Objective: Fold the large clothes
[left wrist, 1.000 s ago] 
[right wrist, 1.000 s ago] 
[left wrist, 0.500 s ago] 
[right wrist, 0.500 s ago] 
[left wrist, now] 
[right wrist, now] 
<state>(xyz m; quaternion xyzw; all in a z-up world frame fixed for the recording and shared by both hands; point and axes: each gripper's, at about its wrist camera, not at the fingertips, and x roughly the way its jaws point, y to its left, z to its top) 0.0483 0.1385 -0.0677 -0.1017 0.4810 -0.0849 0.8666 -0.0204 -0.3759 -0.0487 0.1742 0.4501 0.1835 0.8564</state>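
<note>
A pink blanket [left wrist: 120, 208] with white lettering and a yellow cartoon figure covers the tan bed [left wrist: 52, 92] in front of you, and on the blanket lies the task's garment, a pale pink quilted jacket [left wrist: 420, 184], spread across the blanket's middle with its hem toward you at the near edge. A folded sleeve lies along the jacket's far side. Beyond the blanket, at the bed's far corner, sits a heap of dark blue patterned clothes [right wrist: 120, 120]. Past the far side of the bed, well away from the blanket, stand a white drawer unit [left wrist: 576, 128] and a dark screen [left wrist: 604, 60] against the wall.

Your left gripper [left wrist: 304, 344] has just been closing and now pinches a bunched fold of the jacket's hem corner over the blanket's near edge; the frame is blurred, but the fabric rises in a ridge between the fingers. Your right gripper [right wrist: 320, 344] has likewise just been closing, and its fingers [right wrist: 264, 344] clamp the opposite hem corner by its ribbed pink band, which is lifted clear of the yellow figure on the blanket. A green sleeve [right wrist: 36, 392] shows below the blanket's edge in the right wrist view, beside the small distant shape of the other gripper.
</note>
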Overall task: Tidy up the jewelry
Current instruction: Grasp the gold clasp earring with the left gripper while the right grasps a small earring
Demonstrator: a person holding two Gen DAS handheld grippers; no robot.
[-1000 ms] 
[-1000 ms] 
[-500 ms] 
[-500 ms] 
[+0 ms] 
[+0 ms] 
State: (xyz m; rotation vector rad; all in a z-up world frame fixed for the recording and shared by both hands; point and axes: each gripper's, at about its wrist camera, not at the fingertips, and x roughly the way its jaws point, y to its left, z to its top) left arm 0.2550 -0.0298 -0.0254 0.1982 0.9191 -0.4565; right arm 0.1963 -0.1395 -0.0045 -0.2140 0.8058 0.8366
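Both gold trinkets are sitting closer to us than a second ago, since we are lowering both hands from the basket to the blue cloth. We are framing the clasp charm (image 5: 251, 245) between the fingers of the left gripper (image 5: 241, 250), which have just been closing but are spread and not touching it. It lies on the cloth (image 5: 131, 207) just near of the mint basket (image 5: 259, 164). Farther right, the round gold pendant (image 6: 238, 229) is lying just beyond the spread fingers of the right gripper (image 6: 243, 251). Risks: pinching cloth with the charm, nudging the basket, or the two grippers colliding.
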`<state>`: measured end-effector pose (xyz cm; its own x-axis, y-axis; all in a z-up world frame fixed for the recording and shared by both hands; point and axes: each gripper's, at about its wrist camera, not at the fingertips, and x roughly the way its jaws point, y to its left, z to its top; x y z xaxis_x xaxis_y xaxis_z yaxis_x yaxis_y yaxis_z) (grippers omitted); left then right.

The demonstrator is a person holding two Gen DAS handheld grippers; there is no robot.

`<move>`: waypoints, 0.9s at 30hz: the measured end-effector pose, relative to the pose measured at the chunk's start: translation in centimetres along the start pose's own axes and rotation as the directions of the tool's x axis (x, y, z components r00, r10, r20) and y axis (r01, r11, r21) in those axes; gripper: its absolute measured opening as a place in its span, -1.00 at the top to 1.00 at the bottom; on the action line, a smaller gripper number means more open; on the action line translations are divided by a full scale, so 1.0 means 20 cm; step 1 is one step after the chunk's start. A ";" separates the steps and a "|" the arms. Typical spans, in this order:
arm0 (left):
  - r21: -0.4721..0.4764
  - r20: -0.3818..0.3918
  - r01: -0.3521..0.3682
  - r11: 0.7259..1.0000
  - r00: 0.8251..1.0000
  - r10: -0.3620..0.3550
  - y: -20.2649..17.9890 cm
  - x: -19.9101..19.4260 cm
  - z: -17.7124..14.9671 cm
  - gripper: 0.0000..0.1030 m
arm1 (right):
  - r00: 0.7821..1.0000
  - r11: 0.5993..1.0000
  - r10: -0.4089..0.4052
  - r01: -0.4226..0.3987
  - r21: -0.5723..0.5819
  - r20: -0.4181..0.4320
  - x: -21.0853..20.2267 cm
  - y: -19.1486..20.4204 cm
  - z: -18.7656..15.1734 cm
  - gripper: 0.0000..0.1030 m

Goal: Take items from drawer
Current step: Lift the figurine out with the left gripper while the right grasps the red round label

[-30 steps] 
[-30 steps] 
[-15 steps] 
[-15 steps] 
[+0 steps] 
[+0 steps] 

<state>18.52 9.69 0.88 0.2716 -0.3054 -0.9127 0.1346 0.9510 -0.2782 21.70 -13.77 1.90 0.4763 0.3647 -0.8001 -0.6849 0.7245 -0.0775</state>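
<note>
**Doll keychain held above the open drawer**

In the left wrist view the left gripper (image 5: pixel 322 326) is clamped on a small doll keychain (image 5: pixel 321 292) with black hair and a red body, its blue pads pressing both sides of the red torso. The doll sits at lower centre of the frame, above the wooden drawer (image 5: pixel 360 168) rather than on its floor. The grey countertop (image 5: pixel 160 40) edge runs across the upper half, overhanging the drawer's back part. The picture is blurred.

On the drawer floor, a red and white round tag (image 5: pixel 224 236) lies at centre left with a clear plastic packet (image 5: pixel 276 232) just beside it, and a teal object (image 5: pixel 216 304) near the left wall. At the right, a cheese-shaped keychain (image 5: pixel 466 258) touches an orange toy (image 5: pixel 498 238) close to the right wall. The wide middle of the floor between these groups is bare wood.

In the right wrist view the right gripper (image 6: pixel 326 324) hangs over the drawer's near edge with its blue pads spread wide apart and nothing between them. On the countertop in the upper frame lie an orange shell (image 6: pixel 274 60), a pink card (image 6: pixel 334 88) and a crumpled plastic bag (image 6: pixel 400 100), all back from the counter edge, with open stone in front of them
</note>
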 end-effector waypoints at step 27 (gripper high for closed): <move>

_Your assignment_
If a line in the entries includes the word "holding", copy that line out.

_Result of the task_
Demonstrator: a person holding two Gen DAS handheld grippers; no robot.
The demonstrator is a person holding two Gen DAS handheld grippers; there is no robot.

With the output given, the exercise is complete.